Iron deficiency can result from insufficient intake, inadequate absorption of iron from the intestinal tract, or chronic external blood loss. Iron deficiency is defined as the reduction in total body iron and may progress over three sequential stages [35]. The first stage is storage iron depletion. Whenever iron is lost, the bone marrow stores are the first to be affected in order to meet organic requirements. At this stage, erythropoiesis is unaffected. In the second stage, there is iron-deficient erythropoiesis. When bone marrow iron stores are depleted and transport iron is low, iron-deficient RBC are produced, and the PCV drops but remains within normal limits. In the third stage, there is iron deficiency anaemia.

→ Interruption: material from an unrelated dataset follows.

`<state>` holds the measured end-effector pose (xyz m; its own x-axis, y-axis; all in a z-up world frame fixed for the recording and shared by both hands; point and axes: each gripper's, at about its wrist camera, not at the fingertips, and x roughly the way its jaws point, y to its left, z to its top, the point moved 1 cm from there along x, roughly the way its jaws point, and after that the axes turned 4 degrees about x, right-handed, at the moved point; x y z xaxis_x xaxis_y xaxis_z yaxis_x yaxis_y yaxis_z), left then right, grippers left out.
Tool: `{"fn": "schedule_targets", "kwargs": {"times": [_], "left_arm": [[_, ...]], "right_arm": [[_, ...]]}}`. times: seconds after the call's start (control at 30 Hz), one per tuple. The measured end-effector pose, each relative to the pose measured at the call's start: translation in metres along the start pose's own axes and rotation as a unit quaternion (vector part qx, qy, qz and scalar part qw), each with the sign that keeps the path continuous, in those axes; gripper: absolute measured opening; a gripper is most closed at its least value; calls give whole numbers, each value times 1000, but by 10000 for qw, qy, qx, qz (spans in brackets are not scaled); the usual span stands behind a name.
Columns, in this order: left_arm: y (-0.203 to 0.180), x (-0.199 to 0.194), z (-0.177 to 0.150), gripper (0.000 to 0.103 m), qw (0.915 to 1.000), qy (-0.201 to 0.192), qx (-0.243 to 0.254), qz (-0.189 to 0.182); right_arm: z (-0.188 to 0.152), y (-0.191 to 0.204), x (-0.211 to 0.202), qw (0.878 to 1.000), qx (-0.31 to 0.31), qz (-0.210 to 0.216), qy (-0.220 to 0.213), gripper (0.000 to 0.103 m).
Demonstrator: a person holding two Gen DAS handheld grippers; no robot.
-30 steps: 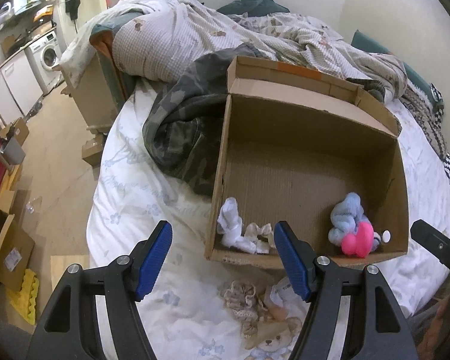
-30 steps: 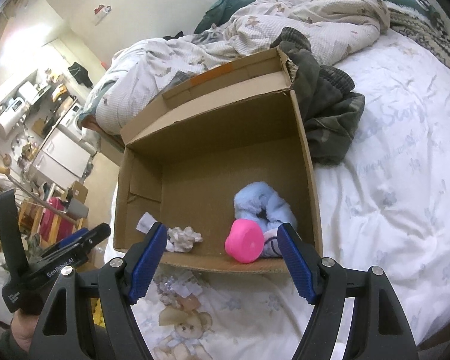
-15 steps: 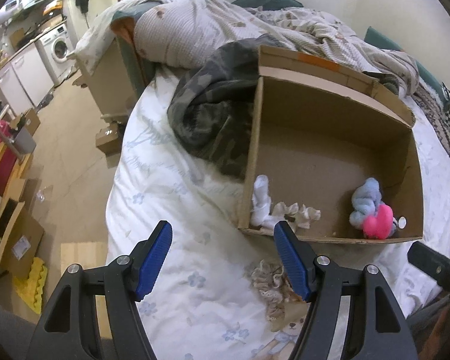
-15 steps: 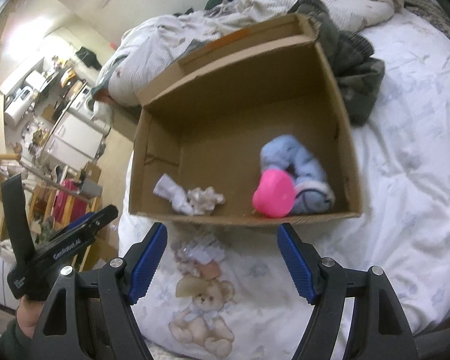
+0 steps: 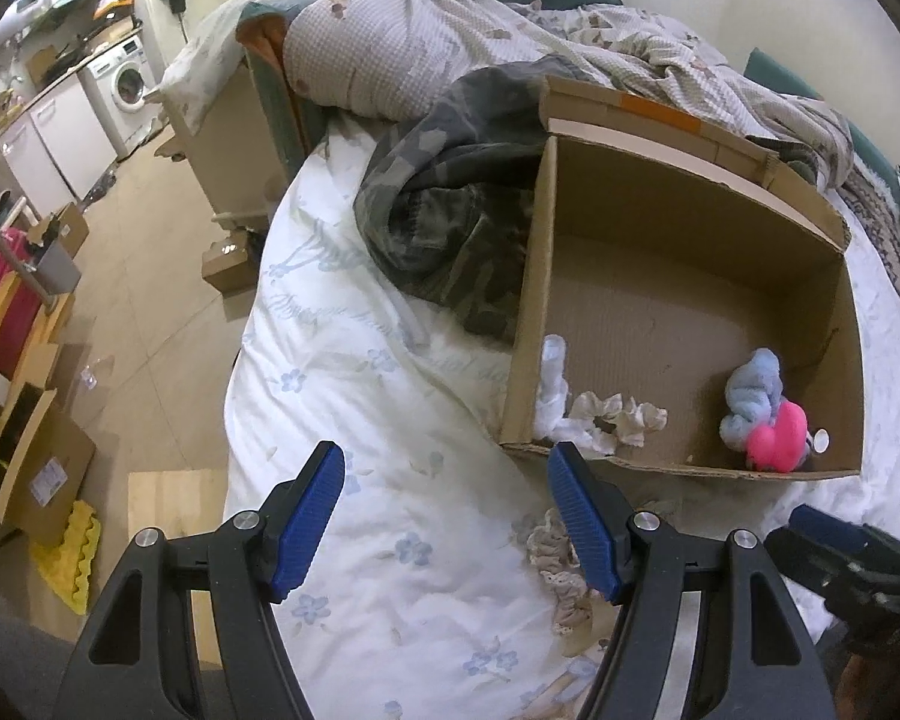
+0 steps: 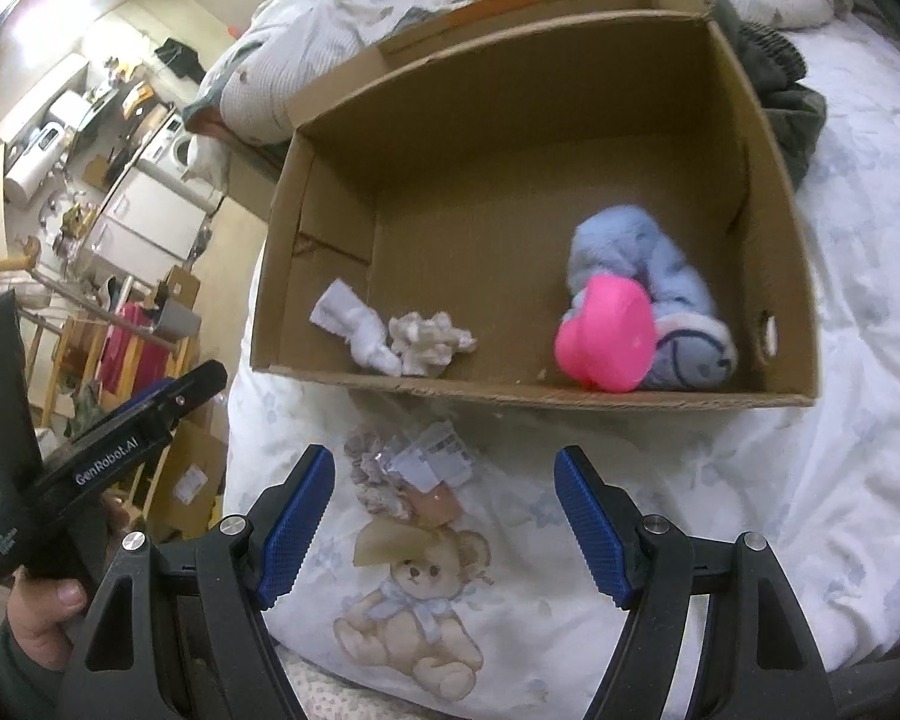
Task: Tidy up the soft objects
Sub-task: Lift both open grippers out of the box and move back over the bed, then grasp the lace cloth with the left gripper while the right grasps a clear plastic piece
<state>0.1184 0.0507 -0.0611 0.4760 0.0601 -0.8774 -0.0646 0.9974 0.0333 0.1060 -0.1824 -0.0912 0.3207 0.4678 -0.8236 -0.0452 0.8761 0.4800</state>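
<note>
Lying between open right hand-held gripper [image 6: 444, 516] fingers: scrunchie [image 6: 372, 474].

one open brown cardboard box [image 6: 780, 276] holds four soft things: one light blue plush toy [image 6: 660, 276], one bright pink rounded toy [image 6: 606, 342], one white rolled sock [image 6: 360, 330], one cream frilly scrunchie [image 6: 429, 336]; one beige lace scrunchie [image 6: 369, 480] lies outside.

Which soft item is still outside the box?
The lacy beige scrunchie with a tag, lying on the bed sheet before the cardboard box; the other soft items lie inside.
</note>
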Motion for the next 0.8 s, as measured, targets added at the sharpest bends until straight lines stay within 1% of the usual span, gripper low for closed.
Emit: {"fn": "schedule_targets", "kwargs": {"times": [0.2,0.27,0.33,0.37,0.53,0.7,0.73,0.77,0.8], "left_arm": [[10,13,-1,68,9991,297,-311,-28],[11,16,-1,68,9986,342,-391,-38],[12,17,0,68,9985,362,-419,-42],[12,17,0,68,9984,367,-424,-44],[15,18,-1,68,9982,382,-468,-40],[17,19,-3,68,9979,414,-496,9],[17,20,-3,68,9978,418,-506,28],[17,20,-3,68,9978,425,-518,28],[16,20,-4,68,9977,434,-520,13]], "right_arm": [[-6,0,17,9993,-13,-8,379,80],[-7,-1,23,9986,31,41,533,80],[-10,-2,31,9971,80,145,742,80],[-11,-2,36,9965,82,132,823,80],[-22,6,58,9924,-145,-104,1221,80],[-34,24,85,9856,-345,53,1652,80],[-37,27,91,9851,-372,-4,1682,78],[-40,29,97,9851,-388,-102,1671,74],[-43,31,103,9842,-371,-109,1726,59]]}}
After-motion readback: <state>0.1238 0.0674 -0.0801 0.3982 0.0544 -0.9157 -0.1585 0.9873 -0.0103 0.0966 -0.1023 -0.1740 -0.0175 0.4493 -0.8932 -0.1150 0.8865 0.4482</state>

The PCV drops below normal limits, and initially, the anaemia is regenerative. However, as the iron deficiency worsens, a microcytic hypochromic anaemia manifests, and the regeneration becomes inadequate for the degree of anaemia [35].
It is to be expected that in order to maintain iron stores and meet the concurrent threefold increase in erythropoiesis and iron demand, sheep infected with H. contortus need to increase iron input from the diet or supplements. It has been shown that sheep with haemonchosis have limited ability to reabsorb iron from RBC lost into the gastrointestinal tract following the feeding activity of H. contortus [31]. However, intramuscular iron supplementation of lambs experimentally infected with H. contortus reduced the severity of the anaemia and increased iron stores in the bone marrow [37]. Lambs infected with H. contortus and supplemented with iron had higher RBC counts, hematocrits, and haemoglobin concentrations than infected lambs without iron supplementation [37].
Haemonchosis causes concurrent hypoproteinemia [38]. This hypoproteinemia occurs due to a variety of mechanisms, including blood loss, haematophagous activity of H. contortus, leakage of protein into the abomasal lumen through disrupted cell junctions and increased permeability [39], decreased protein absorption due to abomasal epithelial cell loss, tissue reparation, and increased mucus production [39]. There is also increased protein use to repair damaged tissues and mount an immune response [40].
Hypoalbuminemia results in decreased intravascular oncotic osmotic pressure and oedema that may be generalized or localized in the intermandibular space (referred to as “bottle jaw”, Figure 1) or cervical region [18,23]. Plasma proteins, mainly albumin, create an oncotic draw that helps maintain fluid within the blood vessels. Fluid will shift out of the vascular space if the amount of albumin in plasma is significantly decreased (usually <15 g/L) [32]. Oedema can form in any organ or tissue, but it is most commonly seen in subcutaneous tissue and more obvious in regions with high hydrostatic pressures, or in lower parts of the body related to the influence of gravity. These factors may explain the formation of oedema in the intermandibular space seen in acute haemonchosis, although some sheep may die before the development of oedema [23].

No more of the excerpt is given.